From cjp at ultimatestunts.nl  Sun Jun 26 11:53:11 2016
From: cjp at ultimatestunts.nl (CJP)
Date: Sun, 26 Jun 2016 13:53:11 +0200
Subject: [Lightning-dev] [BOLT RFC#1] Encryption spec
In-Reply-To: <87io0zndy1.fsf@rustcorp.com.au>
References: <87io0zndy1.fsf@rustcorp.com.au>
Message-ID: <1466941991.2812.8.camel@ultimatestunts.nl>

Hi,

I'm about to start implementing an encryption layer for Amiko Pay, and
since there already is a BOLT for encryption, I thought I might as well
see if I can use it. Now that I've read it[1], I have some questions.

But first, let me comment that, in general, I like the general design of
the encryption layer. It's generic and simple, making it easy to
analyze, which is A Good Thing.

My first question is: would it be possible / useful for a node to use
different public keys for different links? I guess it is possible: the
node that's establishing the connection knows what link it tries to
connect, so it can already send out an authenticate message. The other
node initially doesn't know what link the new connection belongs to,
but, after receiving the authenticate message, it knows, so it can
select its own corresponding key and reply with its own authenticate
message. Then again, I'm not sure if this is very useful. Using
different keys could be good for privacy (not revealing that both links
go to the same node), but a node that listens for multiple links on the
same network location (e.g. host:port in TCP) already shows to its peers
that both links have a shared identity.
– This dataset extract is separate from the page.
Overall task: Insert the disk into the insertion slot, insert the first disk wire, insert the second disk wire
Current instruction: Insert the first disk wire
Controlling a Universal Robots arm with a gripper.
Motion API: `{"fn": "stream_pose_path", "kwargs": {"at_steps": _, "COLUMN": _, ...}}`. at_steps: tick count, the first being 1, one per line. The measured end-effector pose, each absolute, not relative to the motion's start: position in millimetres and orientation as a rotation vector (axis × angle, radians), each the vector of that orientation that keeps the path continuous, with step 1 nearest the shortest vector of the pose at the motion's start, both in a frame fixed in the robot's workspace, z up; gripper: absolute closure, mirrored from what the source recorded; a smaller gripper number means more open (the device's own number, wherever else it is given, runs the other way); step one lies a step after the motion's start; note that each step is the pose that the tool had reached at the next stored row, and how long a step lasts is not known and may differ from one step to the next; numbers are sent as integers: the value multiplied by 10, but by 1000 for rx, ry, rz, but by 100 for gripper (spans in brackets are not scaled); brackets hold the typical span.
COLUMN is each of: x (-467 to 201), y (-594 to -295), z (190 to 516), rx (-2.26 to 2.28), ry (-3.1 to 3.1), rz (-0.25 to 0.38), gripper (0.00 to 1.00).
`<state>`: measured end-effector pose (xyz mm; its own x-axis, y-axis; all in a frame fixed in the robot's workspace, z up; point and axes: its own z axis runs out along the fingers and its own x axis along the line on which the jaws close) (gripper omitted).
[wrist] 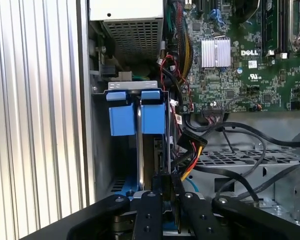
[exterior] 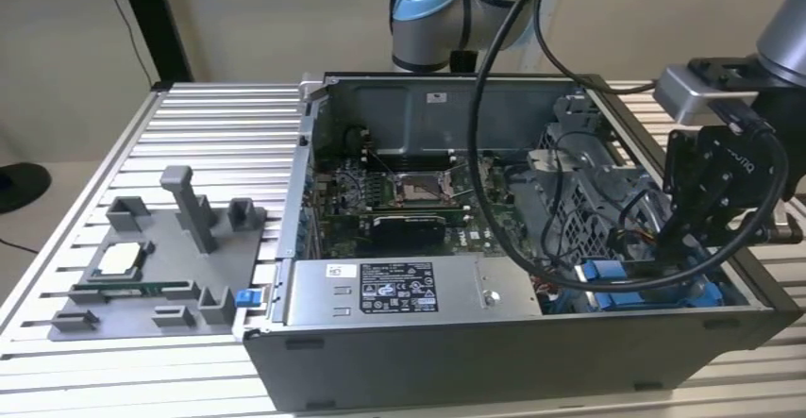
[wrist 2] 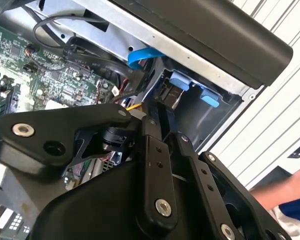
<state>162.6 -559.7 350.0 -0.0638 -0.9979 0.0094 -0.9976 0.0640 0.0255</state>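
Observation:
My black gripper [exterior: 690,248] reaches down into the open computer case at its front corner, on the exterior view's right. In both wrist views its fingers [wrist: 158,184] stand close together on a thin dark edge. Bright blue plastic of the disk [wrist: 126,190] frame shows on either side of them, and the silver body is hidden. The insertion slot [wrist: 124,115], a grey bay with two blue tabs at its mouth, lies just ahead of the gripper [wrist: 166,180]. A yellow, red and black wire [wrist: 190,152] with a black plug hangs loose beside the bay.
The grey labelled power-supply box [exterior: 396,291] sits along the case's front wall. The green motherboard [exterior: 403,196] fills the case floor, with black cables draped over a perforated cage [wrist: 240,157]. A grey fixture [exterior: 164,267] stands on the ribbed table. A person's arm [wrist 2: 290,192] is nearby.

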Motion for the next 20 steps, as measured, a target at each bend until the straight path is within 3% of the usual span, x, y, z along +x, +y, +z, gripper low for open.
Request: {"fn": "stream_pose_path", "kwargs": {"at_steps": 20, "x": 1656, "y": -5603, "z": 3466, "rx": 2178, "ry": -2232, "rz": -17, "gripper": 100}}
The key used for authentication
could be different from keys used for other things, like routing
addresses or output addresses of microtransaction channels, maybe linked
in master/slave key configurations (one key signs the other). Maybe
there still is a deniability problem (your peer reveals data and you
want to say 'it wasn't me') but I'm not sure that can be solved.

I was wondering to what degree communication truly looks like random
data, or can be distinguished from it. I guess that the very first 4
bytes, usually being the little-endian value 33, already gives away that
this protocol is being used. Furthermore, timing analysis could reveal
the size of messages being sent, possibly revealing information about
what is being done with the payload protocol inside the encryption
layer. Is there a way to protect against that? You might want to append
unused data to messages to make them fixed size (or at least multiples
of a fixed size), or random size, but that reduces bandwidth efficiency,
and the required amount of padding depends on the payload protocol.

How is the authenticate message distinguished from other messages? I
don't see something like a message type ID. Is it simply that the first
message in a session is ALWAYS an authenticate message, and other
messages are NEVER an authenticate message?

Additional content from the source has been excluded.